WORK INSTRUCTION:
Determine how many lines of the data include the word "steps", and write only that number.

DATA BELOW:
§

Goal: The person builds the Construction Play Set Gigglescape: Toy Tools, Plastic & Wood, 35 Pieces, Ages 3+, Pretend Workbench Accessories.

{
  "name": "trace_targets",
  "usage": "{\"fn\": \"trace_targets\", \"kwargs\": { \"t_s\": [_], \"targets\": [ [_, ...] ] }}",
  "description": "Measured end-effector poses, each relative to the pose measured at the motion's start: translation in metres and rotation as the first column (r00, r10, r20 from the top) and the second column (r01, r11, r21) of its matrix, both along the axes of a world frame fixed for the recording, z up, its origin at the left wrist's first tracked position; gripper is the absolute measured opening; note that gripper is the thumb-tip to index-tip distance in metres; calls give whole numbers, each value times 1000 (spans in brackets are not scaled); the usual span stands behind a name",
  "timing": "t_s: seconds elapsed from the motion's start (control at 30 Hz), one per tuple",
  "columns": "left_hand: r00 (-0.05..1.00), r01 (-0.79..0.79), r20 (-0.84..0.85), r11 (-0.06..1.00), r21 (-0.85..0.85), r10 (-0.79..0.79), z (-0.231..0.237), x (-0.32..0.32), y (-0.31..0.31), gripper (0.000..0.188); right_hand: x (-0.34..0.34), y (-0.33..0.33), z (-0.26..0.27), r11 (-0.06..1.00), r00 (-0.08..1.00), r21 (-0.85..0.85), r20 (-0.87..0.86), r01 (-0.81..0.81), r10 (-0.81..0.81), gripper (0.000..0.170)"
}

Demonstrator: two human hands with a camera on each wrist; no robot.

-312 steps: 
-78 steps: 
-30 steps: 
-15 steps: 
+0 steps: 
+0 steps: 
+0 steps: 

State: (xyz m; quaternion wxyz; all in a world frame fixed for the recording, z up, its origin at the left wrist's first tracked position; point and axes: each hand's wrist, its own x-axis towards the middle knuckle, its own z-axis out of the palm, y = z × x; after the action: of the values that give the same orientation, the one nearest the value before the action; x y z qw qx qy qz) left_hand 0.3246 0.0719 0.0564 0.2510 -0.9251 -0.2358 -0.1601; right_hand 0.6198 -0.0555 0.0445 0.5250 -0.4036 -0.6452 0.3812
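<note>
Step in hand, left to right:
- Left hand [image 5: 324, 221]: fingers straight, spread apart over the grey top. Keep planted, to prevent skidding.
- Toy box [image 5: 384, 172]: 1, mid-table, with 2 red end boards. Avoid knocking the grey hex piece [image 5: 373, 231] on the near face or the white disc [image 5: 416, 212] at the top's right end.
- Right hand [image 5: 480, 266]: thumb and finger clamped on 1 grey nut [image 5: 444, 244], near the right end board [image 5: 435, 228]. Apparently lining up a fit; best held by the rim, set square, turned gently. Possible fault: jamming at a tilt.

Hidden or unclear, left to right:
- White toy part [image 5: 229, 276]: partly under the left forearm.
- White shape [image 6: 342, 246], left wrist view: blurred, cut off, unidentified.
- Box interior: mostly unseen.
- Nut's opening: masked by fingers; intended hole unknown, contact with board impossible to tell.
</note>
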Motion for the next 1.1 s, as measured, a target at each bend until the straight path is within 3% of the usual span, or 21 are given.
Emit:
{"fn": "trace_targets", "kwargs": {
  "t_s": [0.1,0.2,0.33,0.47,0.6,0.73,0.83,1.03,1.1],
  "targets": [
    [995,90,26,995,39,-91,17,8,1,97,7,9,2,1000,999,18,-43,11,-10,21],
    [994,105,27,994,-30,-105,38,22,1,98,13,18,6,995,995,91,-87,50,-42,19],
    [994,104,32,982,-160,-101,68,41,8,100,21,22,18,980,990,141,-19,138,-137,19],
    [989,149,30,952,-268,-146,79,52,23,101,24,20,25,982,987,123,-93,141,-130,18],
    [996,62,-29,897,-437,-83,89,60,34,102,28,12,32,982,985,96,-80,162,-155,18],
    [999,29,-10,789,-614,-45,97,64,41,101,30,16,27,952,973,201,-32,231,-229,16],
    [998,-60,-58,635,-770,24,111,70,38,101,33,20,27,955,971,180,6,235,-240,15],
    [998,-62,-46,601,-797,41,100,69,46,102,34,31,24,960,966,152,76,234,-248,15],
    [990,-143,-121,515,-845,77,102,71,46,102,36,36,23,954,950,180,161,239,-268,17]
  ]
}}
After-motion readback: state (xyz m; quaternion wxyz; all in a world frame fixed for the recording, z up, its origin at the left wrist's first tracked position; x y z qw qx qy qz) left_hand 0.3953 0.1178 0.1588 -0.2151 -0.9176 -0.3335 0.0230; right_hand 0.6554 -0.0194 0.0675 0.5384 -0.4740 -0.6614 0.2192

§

EXERCISE SOLUTION:
7